WORK ORDER:
Copy out every line of the records where the string "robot" occurs.

Items from a data source:
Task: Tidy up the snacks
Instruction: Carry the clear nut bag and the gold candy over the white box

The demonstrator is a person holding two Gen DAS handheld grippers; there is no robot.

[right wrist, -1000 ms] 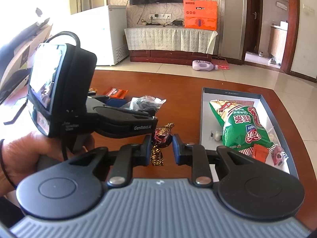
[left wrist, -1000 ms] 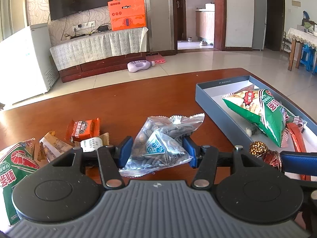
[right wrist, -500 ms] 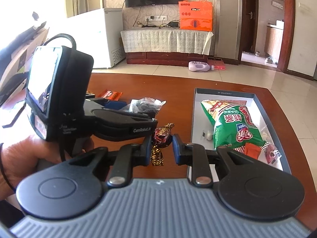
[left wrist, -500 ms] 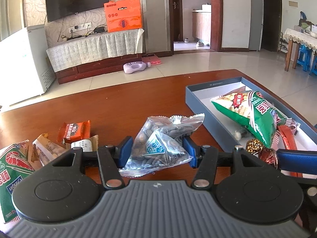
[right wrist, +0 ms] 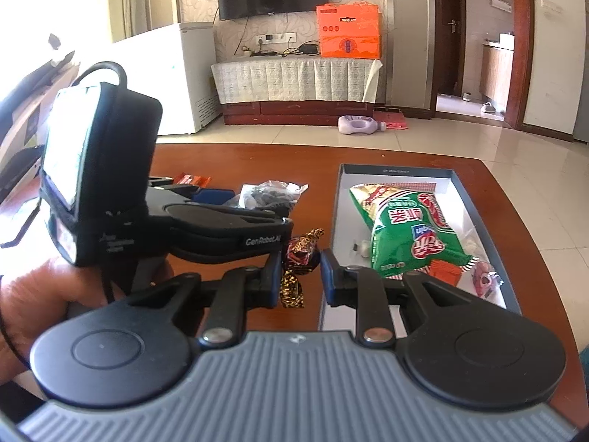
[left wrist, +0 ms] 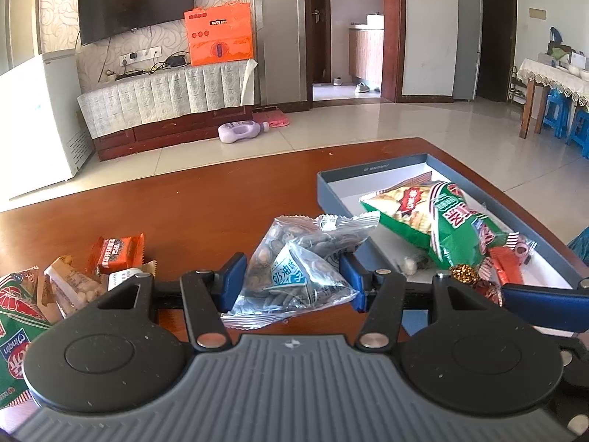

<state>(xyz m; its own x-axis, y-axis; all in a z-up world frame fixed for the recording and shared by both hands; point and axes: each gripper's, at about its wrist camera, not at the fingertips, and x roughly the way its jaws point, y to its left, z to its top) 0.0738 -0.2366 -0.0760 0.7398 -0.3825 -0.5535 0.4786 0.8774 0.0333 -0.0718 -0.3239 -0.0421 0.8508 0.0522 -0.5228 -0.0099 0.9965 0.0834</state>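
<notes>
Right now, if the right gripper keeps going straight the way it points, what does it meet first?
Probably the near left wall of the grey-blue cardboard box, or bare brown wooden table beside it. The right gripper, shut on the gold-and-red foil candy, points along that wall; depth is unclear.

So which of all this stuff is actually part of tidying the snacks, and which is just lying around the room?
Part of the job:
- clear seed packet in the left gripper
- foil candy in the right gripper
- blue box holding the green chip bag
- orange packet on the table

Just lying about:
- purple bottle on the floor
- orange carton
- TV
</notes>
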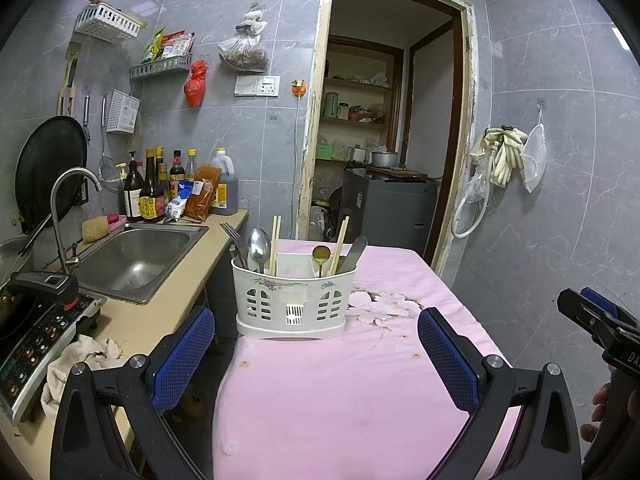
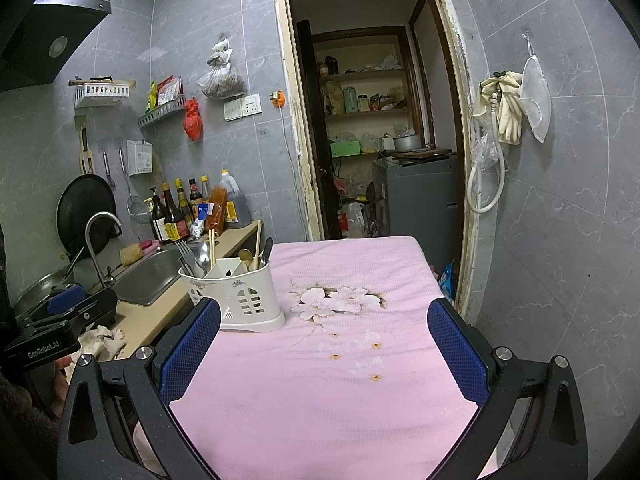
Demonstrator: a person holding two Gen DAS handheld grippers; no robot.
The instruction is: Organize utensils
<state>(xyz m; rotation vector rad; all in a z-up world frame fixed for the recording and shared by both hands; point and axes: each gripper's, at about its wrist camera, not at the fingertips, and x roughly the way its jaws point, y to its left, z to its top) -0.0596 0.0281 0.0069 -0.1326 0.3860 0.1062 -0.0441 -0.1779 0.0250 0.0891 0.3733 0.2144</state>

RESPONSE AREA:
The demonstrator is a person holding two Gen DAS handheld grippers; there is no robot.
Demonstrator: a person holding two Gen DAS handheld grippers; no robot.

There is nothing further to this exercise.